The supermassive black hole that belongs to the Milky Way is known as Sagittarius A and is over 4 million times larger than the sun. And according to NASA, it’s leaking.
Periodically, according to them, the black hole actually “burps” a “mini-jet” into space. And while the Hubble telescope has not been able to capture footage of the jet, they explain that they have found “circumstantial evidence” that the black hole is letting out huge hydrogen clouds and then splattering them.
For some time, there has been the belief that the black hole was sleeping. However, they now believe that rather than being asleep, the black hole is quite active.
“The central black hole is dynamically variable and is currently powered down,” said Gerald Cecil of the University of North Carolina in Chapel Hill. Using multiwavelength observations from various telescopes, Cecil has pieced together a puzzle that shows that the black hole is burping out gas clouds. And now, his team has published their findings in the Astrophysical Journal.
According to NASA’s press release, “By connecting the dots, Cecil next found in Hubble infrared-wavelength images a glowing, inflating bubble of hot gas that aligns to the jet at a distance of at least 35 light-years from the black hole. His team suggests that the black hole jet has plowed into it, inflating the bubble. These two residual effects of the fading jet are the only visual evidence of it impacting molecular gas. ”
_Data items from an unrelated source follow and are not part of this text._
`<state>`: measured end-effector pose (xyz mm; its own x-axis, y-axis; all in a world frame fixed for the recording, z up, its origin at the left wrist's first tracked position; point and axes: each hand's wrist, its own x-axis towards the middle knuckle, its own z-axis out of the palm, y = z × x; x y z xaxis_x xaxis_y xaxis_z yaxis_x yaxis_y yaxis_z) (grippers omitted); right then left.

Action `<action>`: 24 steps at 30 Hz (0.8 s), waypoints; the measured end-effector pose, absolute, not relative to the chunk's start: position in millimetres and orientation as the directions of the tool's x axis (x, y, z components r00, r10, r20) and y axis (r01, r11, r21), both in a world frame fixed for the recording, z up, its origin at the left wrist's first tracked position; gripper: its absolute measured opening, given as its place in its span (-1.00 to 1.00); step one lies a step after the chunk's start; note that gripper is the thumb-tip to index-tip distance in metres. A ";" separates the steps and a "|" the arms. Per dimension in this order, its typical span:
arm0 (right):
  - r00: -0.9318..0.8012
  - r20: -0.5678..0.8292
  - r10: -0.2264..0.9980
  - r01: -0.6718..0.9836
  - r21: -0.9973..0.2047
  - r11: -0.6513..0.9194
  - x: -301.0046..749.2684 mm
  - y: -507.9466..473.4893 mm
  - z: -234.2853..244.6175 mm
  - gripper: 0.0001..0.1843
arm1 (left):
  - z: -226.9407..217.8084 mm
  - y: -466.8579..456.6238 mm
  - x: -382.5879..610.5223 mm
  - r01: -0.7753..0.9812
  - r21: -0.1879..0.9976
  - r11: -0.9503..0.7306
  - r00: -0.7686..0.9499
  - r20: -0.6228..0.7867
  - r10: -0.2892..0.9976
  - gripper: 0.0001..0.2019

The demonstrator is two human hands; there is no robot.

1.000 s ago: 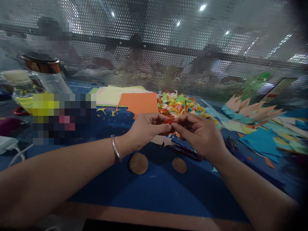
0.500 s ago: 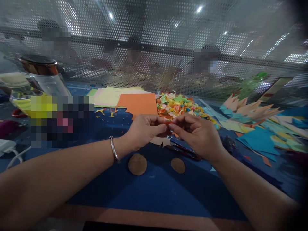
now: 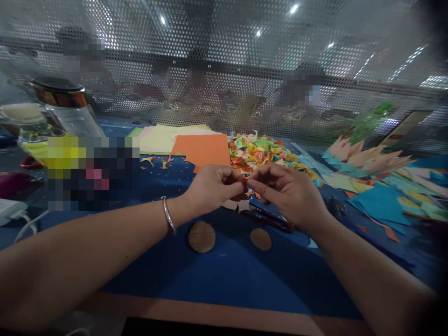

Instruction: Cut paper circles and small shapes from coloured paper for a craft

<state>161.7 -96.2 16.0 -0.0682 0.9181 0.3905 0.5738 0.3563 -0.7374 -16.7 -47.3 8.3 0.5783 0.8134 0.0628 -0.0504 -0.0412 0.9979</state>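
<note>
My left hand [image 3: 214, 190] and my right hand [image 3: 297, 195] meet fingertip to fingertip above the blue table [image 3: 224, 275]. Thumbs and forefingers of both are pinched on a small orange paper piece [image 3: 247, 177], which the fingers almost wholly cover. Below them lie two brown discs, a left one [image 3: 202, 237] and a right one [image 3: 261, 239]. Dark-handled scissors [image 3: 276, 220] rest partly under my right hand, beside a pale cut paper scrap [image 3: 238, 205]. Just behind the hands are an orange sheet [image 3: 206, 149] and a heap of small folded coloured papers [image 3: 257, 151].
Pale paper sheets [image 3: 161, 139] lie behind the orange one. A lidded glass jar [image 3: 70, 109] and a bottle [image 3: 30, 128] stand left. Pointed folded-paper strips [image 3: 364, 156] and blue paper [image 3: 380, 205] are on the right. A perforated metal screen [image 3: 224, 88] rises behind; people sit beyond it.
The orange paper piece shows less between my fingertips than before. Both hands keep nearly the same place, and the whole view has shifted slightly.
</note>
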 end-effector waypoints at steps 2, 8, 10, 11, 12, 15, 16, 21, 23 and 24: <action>-0.068 0.364 0.929 0.557 -0.759 0.338 161.1 -95.9 17.7 -0.73 | 8.3 -47.0 -16.8 -0.052 0.999 0.004 0.595 0.028 0.803 -0.92; -0.067 0.299 0.952 0.506 -0.812 0.290 161.2 -95.7 20.4 -0.70 | 6.1 -44.4 -17.9 -0.004 0.999 0.033 0.633 -0.023 0.774 -0.89; -0.067 0.282 0.957 0.480 -0.832 0.279 162.2 -95.3 20.1 -0.72 | 5.8 -43.9 -18.5 -0.016 0.999 0.036 0.645 -0.017 0.764 -0.87; -0.069 0.273 0.960 0.464 -0.843 0.273 162.8 -95.0 20.0 -0.72 | 6.1 -44.0 -18.9 -0.020 0.999 0.032 0.653 -0.011 0.757 -0.86; -0.068 0.263 0.962 0.445 -0.855 0.266 163.2 -94.7 20.0 -0.72 | 6.7 -44.3 -19.2 -0.022 1.000 0.021 0.662 -0.001 0.749 -0.86; -0.069 0.228 0.971 0.384 -0.893 0.237 163.7 -94.6 21.4 -0.70 | 9.2 -45.7 -20.7 -0.023 0.999 -0.038 0.684 0.043 0.728 -0.83; -0.073 0.216 0.974 0.367 -0.902 0.228 163.4 -94.9 22.3 -0.69 | 10.0 -46.2 -21.4 -0.024 0.998 -0.058 0.690 0.059 0.721 -0.83; -0.112 0.164 0.980 0.304 -0.933 0.191 161.7 -96.7 26.8 -0.64 | 10.8 -43.9 -25.3 -0.014 0.992 -0.127 0.732 0.097 0.675 -0.81; -0.133 0.144 0.981 0.299 -0.938 0.178 161.7 -96.8 27.6 -0.65 | 10.7 -41.6 -26.8 0.003 0.987 -0.159 0.750 0.103 0.653 -0.82; -0.142 0.137 0.980 0.302 -0.937 0.174 162.0 -96.6 27.6 -0.65 | 10.9 -40.5 -27.3 0.013 0.984 -0.180 0.759 0.107 0.643 -0.82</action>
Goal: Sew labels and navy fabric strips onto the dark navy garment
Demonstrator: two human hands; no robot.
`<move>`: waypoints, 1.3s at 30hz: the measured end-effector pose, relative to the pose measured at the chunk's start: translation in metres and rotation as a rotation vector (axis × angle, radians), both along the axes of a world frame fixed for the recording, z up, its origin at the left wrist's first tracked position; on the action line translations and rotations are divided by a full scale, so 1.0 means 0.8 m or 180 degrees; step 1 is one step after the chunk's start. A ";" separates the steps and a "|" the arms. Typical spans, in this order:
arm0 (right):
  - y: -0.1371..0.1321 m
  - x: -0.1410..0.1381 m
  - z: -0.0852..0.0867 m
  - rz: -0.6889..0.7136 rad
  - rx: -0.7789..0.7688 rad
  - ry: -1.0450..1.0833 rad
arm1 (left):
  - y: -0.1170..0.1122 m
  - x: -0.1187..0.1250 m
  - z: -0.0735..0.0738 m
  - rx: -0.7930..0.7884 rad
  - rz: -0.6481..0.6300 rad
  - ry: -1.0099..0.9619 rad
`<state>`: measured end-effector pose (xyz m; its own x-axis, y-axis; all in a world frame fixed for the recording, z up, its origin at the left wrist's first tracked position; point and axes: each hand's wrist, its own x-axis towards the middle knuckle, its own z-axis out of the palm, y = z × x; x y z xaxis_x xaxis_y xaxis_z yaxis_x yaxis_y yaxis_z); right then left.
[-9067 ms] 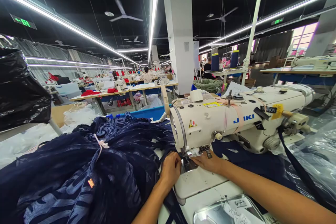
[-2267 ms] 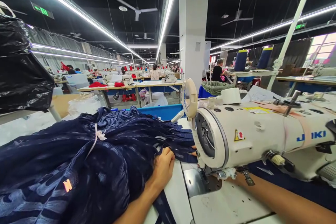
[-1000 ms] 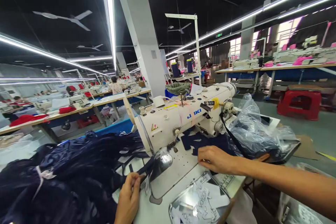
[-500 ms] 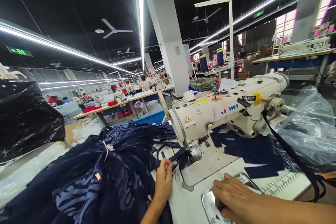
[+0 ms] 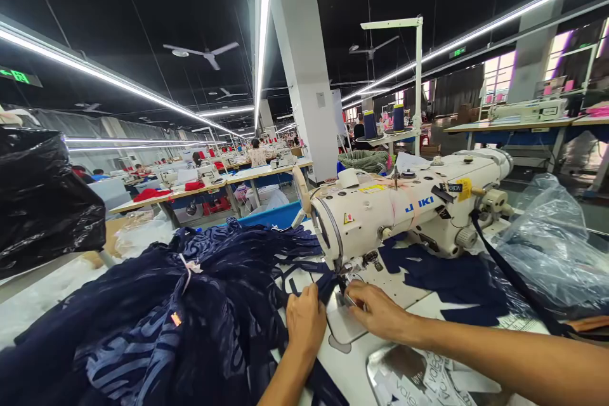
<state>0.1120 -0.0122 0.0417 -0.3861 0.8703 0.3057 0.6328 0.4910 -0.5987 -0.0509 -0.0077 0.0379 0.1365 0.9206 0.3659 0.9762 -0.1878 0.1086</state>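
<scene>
A cream Juki sewing machine (image 5: 409,209) stands on the white table. My left hand (image 5: 304,323) is closed on a strip of navy fabric (image 5: 326,284) just left of the needle. My right hand (image 5: 375,311) pinches something small at the needle plate (image 5: 345,323), too small to name. A big heap of navy patterned fabric (image 5: 157,317) lies to the left of both hands.
A metal tray (image 5: 385,371) of printed labels sits at the table's front edge. Navy cut pieces (image 5: 447,276) lie under the machine arm; a clear plastic bag (image 5: 556,254) is at right, a black bag (image 5: 42,196) at left. Other workers sit at far tables.
My right hand has left the label tray and come up to the needle plate. My left hand has slid forward along the strip toward the presser foot.
</scene>
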 end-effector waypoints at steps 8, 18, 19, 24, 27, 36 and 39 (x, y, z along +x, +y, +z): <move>0.035 -0.056 -0.014 -0.0570 -0.0026 -0.0207 | -0.012 -0.003 0.003 0.0133 -0.0156 0.0132; 0.006 -0.044 -0.012 -0.0137 0.0022 0.0110 | 0.012 -0.034 -0.005 -0.0281 0.0098 -0.3513; 0.008 -0.046 -0.012 -0.0170 -0.0019 0.0240 | 0.012 -0.037 -0.004 -0.0355 0.0074 -0.3723; 0.031 -0.075 -0.014 -0.0306 -0.0213 0.0483 | -0.006 -0.045 0.001 -0.0711 -0.0112 -0.4472; 0.043 -0.092 -0.013 -0.0338 -0.0288 0.0477 | -0.017 -0.048 -0.001 -0.0791 -0.0139 -0.4743; 0.030 -0.068 -0.021 0.0312 -0.0120 0.0336 | -0.031 -0.041 0.015 -0.0888 -0.0457 -0.5489; 0.017 -0.051 -0.021 0.0402 -0.0446 0.1007 | -0.039 -0.035 0.022 -0.1012 -0.0512 -0.5611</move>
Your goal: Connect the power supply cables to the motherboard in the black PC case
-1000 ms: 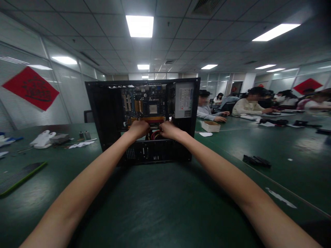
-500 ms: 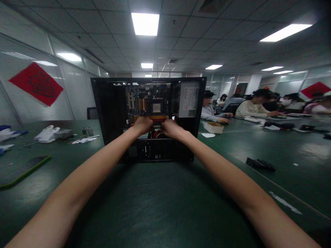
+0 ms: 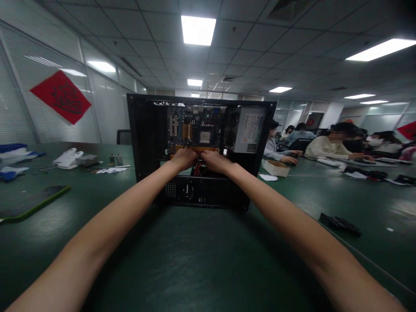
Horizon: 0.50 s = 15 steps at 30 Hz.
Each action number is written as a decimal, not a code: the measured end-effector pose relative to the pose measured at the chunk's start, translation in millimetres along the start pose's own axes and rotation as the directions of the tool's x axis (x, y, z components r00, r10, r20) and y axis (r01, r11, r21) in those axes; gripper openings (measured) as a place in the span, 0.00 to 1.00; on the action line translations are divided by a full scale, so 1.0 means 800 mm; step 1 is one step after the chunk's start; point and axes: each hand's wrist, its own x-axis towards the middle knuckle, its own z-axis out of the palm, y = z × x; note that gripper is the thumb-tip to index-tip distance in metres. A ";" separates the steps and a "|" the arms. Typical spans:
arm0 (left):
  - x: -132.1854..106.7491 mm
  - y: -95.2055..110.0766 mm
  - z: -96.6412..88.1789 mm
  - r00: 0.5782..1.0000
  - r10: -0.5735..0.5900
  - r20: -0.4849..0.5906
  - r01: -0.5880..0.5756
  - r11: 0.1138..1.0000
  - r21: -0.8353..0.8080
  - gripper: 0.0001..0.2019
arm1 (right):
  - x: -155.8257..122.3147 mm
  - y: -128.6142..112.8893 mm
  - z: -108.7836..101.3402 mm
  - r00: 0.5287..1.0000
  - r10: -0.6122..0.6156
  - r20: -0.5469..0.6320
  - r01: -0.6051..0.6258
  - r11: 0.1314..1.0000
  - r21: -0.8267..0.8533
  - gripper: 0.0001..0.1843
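An open black computer case [image 3: 221, 190] stands upright on the green table in front of me. Inside it, a motherboard [image 3: 182, 115] with orange memory slots [image 3: 203, 150] faces me, and a power supply [image 3: 249, 130] fills the upper right corner. At the lower edge of the board, my left hand [image 3: 184, 158] is closed with its fingers curled by the slots. Close beside it, my right hand [image 3: 214, 161] is also closed, just above red and dark cables [image 3: 196, 168]. My fingertips are hidden, so whatever they grip cannot be made out.
On the left of the table [image 3: 201, 260] lie a green-edged dark mat [image 3: 35, 203], a white plastic bag [image 3: 68, 157] and small metal parts [image 3: 116, 159]. To the right are an open box [image 3: 276, 168] and a black bundle [image 3: 339, 223]. Other people [image 3: 331, 143] sit beyond.
My hands have come closer together, the right one moving left towards the left one at the slots. The whole view has shifted, so the case appears farther right.
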 end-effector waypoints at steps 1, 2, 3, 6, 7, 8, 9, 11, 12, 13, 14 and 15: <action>0.000 0.000 0.000 1.000 0.001 -0.003 -0.001 1.000 -0.002 0.14 | 0.002 0.001 0.001 1.000 -0.001 0.000 0.001 1.000 0.001 0.15; 0.000 0.001 0.001 1.000 0.003 -0.008 -0.003 1.000 -0.005 0.14 | 0.003 0.001 0.002 1.000 0.000 0.000 0.000 1.000 0.001 0.15; 0.000 0.001 0.001 1.000 0.005 -0.012 -0.005 1.000 -0.009 0.14 | 0.004 0.001 0.002 1.000 0.004 -0.001 -0.004 1.000 0.001 0.15; 0.000 0.000 0.004 1.000 0.001 -0.021 -0.002 1.000 -0.021 0.15 | 0.003 0.000 0.002 1.000 0.028 0.000 -0.028 1.000 0.000 0.15; -0.001 0.000 0.005 1.000 -0.002 -0.022 0.001 1.000 -0.025 0.15 | 0.002 -0.001 0.002 0.999 0.037 0.001 -0.037 0.999 -0.001 0.15; -0.001 0.000 0.005 1.000 -0.005 -0.023 0.004 1.000 -0.029 0.15 | 0.002 -0.002 0.002 0.999 0.047 0.002 -0.047 0.999 -0.001 0.15; -0.002 0.000 0.006 1.000 -0.008 -0.025 0.007 0.999 -0.033 0.15 | 0.001 -0.003 0.001 0.998 0.057 0.003 -0.057 0.998 -0.001 0.15; -0.003 -0.001 0.007 1.000 -0.013 -0.023 0.012 0.999 -0.044 0.16 | 0.000 -0.006 0.000 0.997 0.075 0.005 -0.075 0.997 -0.001 0.15; -0.004 -0.001 0.007 1.000 -0.018 -0.019 0.017 0.999 -0.050 0.16 | 0.000 -0.007 -0.001 0.997 0.083 0.005 -0.083 0.997 0.000 0.15; -0.004 -0.001 0.008 1.000 -0.024 -0.015 0.024 0.998 -0.055 0.17 | -0.001 -0.008 -0.002 0.996 0.090 0.005 -0.090 0.996 0.001 0.15; -0.004 -0.001 0.008 0.999 -0.033 -0.011 0.032 0.998 -0.060 0.17 | -0.001 -0.009 -0.002 0.995 0.096 0.006 -0.096 0.995 0.001 0.15; -0.005 -0.001 0.008 0.999 -0.043 -0.007 0.042 0.997 -0.066 0.17 | -0.001 -0.010 -0.003 0.995 0.104 0.008 -0.104 0.995 0.001 0.15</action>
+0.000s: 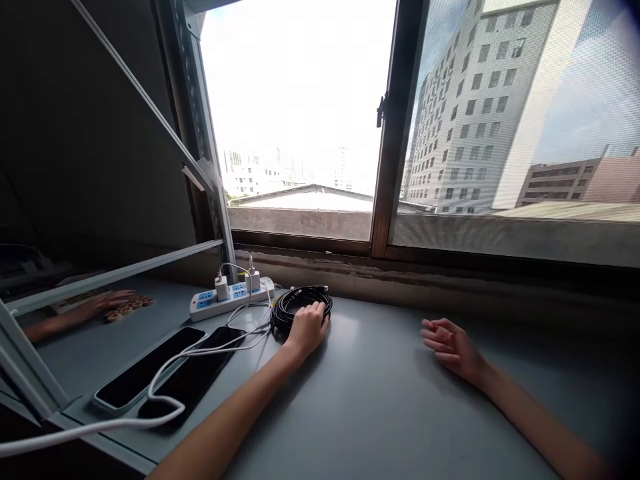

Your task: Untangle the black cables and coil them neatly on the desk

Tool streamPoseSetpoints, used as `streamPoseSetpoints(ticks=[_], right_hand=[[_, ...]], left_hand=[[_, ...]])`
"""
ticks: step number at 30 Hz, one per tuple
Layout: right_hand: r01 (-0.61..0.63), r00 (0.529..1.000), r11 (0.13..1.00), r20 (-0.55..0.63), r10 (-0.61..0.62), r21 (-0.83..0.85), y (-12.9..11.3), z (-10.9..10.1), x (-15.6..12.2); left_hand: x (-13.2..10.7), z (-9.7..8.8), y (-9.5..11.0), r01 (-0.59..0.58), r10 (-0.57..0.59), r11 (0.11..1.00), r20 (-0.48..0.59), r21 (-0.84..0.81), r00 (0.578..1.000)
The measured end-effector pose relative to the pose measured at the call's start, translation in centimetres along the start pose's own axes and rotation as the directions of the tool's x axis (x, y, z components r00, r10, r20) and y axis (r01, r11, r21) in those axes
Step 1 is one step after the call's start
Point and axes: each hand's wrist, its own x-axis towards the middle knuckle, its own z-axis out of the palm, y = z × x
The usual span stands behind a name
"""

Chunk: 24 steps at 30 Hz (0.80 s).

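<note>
A coil of black cable [286,312] lies on the grey table [370,400], close to the window wall. My left hand [307,327] grips the right side of the coil, its fingers curled over the loops. Apart from it on the right, my right hand [454,348] hovers at or just above the tabletop, palm turned inward. Its fingers are loosely bent and a little apart, with nothing in them.
A white power strip [233,298] with two plugged-in chargers stands behind two phones [150,367], with white charging cables [173,360] across them. Beyond a metal frame [120,270] on the left, another person's hand [113,301] is beside small brown pieces [131,308].
</note>
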Motion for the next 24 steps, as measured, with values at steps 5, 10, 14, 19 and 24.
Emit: streamPoseSetpoints(ticks=[5, 10, 14, 19, 24], right_hand=[[-0.001, 1.000, 1.000, -0.012, 0.001, -0.008, -0.04, 0.32, -0.19], [-0.003, 1.000, 1.000, -0.021, 0.002, -0.024, -0.02, 0.50, -0.25], [0.003, 1.000, 0.999, -0.028, -0.004, -0.034, 0.00, 0.52, -0.21], [0.007, 0.999, 1.000, -0.052, -0.009, -0.021, 0.03, 0.47, -0.31], [0.005, 0.997, 1.000, -0.079, -0.004, 0.007, 0.03, 0.57, -0.62]], left_hand=[[-0.04, 0.15, 0.06, -0.011, 0.011, 1.000, -0.006, 0.009, 1.000], [-0.07, 0.18, 0.04, -0.012, 0.012, 1.000, -0.012, 0.017, 1.000], [-0.05, 0.23, 0.04, -0.018, 0.018, 1.000, -0.020, 0.023, 1.000], [-0.02, 0.36, 0.11, -0.021, 0.022, 0.999, -0.012, 0.025, 1.000], [0.00, 0.55, 0.22, -0.021, 0.021, 1.000, 0.007, 0.023, 1.000]])
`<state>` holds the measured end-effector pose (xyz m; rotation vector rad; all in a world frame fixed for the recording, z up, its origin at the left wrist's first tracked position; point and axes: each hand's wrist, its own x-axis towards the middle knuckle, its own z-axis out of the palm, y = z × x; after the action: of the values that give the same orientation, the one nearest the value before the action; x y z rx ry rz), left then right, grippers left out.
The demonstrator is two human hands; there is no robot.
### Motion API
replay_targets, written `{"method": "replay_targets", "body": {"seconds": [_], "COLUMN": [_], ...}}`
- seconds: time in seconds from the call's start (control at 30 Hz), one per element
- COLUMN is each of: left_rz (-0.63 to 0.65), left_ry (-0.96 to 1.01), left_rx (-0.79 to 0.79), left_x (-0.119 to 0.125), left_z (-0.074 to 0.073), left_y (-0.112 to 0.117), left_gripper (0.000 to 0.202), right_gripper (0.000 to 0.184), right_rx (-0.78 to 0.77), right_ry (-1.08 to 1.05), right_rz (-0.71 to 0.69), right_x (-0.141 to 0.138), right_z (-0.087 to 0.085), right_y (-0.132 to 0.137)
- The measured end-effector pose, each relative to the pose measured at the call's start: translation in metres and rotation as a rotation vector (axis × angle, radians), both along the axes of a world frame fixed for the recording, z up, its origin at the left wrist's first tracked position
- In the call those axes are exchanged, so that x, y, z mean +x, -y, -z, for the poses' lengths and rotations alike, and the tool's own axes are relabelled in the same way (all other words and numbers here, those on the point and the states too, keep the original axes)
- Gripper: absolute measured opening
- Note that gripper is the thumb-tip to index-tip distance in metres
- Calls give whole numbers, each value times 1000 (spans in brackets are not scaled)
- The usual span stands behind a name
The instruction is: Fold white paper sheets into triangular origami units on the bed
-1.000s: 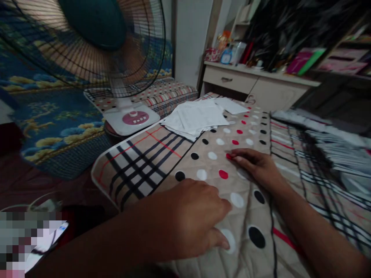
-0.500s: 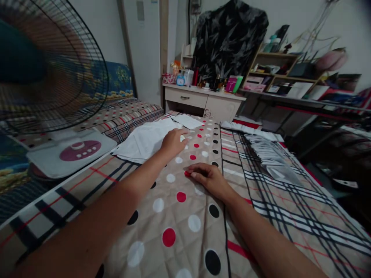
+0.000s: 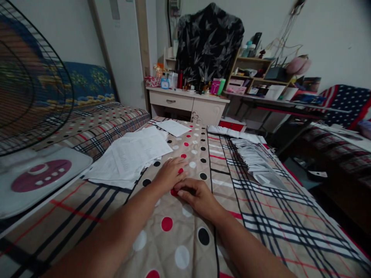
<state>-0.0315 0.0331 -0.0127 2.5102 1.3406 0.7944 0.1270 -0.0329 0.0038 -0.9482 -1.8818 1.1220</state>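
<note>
My left hand (image 3: 170, 174) lies palm down on the dotted middle band of the bedspread (image 3: 162, 247), fingers stretched out, holding nothing visible. Close beside it, its fingertips by the left fingers, my right hand (image 3: 199, 197) rests on the cloth. Its fingers are loosely curved, with a gap to the thumb and nothing seen between them. To the left of my hands is a loose pile of white printed papers (image 3: 130, 154). Farther back lies a separate white sheet (image 3: 174, 127). On the right, a fanned row of white-and-grey papers (image 3: 255, 162) lies on the plaid part.
A fan (image 3: 31, 85) with a white base (image 3: 72, 154) stands at the left edge. Behind the bed is a white cabinet (image 3: 171, 101) with bottles and boxes on top. A long white paper bundle (image 3: 236, 133) lies at the bed's far right; a shelf desk (image 3: 257, 81) stands beyond.
My left hand has drawn back from beside the papers to my right hand and flattened on the bedspread. My right hand keeps much the same pose. The view has turned to the right.
</note>
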Motion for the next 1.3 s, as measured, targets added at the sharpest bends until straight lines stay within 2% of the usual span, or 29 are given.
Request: {"method": "replay_targets", "body": {"seconds": [0.13,0.2,0.27,0.3,0.33,0.4,0.5,0.6,0.83,1.0,1.17,1.3], "left_rz": [-58,-166,-368,-461,-540,-618,-577,-534,-495,-453,-464,-525], "left_ry": [97,91,40,-4,-52,-121,-129,-68,92,194,198,-22], "left_rx": [-14,44,152,180,176,89,-34,-77,-185,-244,-198,-5], "left_x": [-4,-14,-32,-43,-54,-74,-93,-98,-103,-108,-101,-91], "left_z": [-14,-25,-34,-37,-39,-37,-28,-23,-29,-29,-34,-39], "left_y": [4,0,-6,-10,-14,-21,-29,-33,-34,-35,-34,-28], "left_gripper": [26,27,25,31,46,68,68,59,54,56,39,30], "right_gripper": [16,17,17,17,17,16,16,16,17,17,17,18], "right_rx": [-9,-27,-45,-49,-48,-40,-39,-43,-49,-59,-64,-65], "right_ry": [11,18,17,16,17,24,36,34,33,45,52,44], "right_rz": [-23,-25,-26,-26,-29,-36,-35,-33,-41,-33,-26,-22], "right_x": [1,1,1,1,1,1,1,1,2,1,1,1], "right_z": [-3,-4,-4,-4,-4,-5,-6,-6,-6,-8,-8,-9], "right_y": [1,2,2,2,2,2,2,2,2,3,3,3]}}
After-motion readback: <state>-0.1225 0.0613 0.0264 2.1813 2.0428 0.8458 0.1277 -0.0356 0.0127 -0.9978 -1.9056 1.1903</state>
Evidence that was discovered by Hubble telescopes and others shows that it’s likely the black hole had an outburst 2.4 million years ago that in turn created a pair of bubbles that glow right above our galaxy. These are known as the Fermi gamma-ray bubbles.
The new study that was carried out used Hubble data to understand the expansion velocity and composition of the gamma-ray bubbles. The images taken show an outburst so powerful that it illuminated a gaseous structure called the Magellanic Stream, which is 200,000 lightyears away from the galactic center. Even now, the gas continues to glow.
“The black hole need only increase its luminosity by a hundredfold over that time to refill the jet channel with emitting particles,” Cecil explained in a statement. “It would be cool to see how far the jet gets in that outburst. To reach into the Fermi gamma-ray bubbles would require that the jet sustains for hundreds of thousands of years because those bubbles are each 50,000 light-years across!”